Shortages in skilled workers in the space industry are forecast by several economic analyses.

The Center for Innovation and Education operates according to a workforce development roadmap, which “lays out initiatives for building the professional workforce of today as well as the next-generation workforce of tomorrow.”

It follows five disciplines designed to combat the challenges of building a qualified space workforce:

  1. Awareness of space impact and the economic opportunity
  2. Access to jobs, careers and business ventures for all people
  3. Training for lifelong learning of sustainable skills
  4. Connections to a vast space network of people, businesses and resources
  5. Mentorship of young leaders to be next-generation role models

The Center for Innovation and Education already has piloted two successful programs through partnerships with public and private enterprises, government agencies, universities and local communities.

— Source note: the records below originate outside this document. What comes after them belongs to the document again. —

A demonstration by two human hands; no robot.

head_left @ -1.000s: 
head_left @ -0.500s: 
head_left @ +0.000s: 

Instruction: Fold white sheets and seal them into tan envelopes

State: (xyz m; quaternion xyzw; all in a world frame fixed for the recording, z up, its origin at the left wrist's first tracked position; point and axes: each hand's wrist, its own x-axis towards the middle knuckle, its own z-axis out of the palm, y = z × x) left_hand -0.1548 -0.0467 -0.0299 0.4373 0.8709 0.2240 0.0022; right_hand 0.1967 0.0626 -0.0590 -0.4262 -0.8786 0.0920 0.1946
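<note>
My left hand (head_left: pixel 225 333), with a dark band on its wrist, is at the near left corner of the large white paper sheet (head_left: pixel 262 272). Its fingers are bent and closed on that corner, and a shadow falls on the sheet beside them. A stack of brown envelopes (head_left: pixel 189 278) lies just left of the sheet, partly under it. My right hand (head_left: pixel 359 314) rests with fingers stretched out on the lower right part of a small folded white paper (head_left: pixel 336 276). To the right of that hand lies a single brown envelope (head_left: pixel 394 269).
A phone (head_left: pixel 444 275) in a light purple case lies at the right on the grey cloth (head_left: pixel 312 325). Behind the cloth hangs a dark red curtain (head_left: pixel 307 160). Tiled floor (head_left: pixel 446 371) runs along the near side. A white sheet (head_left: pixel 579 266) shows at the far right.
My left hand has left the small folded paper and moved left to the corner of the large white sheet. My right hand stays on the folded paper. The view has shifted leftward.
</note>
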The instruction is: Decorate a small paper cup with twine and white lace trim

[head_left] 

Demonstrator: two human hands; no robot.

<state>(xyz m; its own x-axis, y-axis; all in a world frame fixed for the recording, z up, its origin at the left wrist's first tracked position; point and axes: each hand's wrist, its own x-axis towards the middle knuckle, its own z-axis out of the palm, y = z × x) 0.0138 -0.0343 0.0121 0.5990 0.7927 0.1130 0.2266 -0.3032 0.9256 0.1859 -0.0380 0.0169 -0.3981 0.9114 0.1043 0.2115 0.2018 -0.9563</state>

They are:

  • Space Commerce Entrepreneurship Program – Funded primarily by a grant from the U.S. Department of Commerce’s Minority Business Development Agency, Space Foundation conducted workshops in nine cities for 275+ minority entrepreneurs and small businesses. Spotlighting the program’s early success, one small business has signed multi-million-dollar deals, and other space scholars are progressing through engagements in the space community.
  • Junior Space Entrepreneur Program (JSEP) – Supported by Lockheed Martin, NASA and Junior Achievement, a successful pilot program for 26 teachers from 16 states led to the first student entrepreneur program in early 2020 for 50 public high school students. This program won recognition in the Fast Company World Changing Ideas award competition.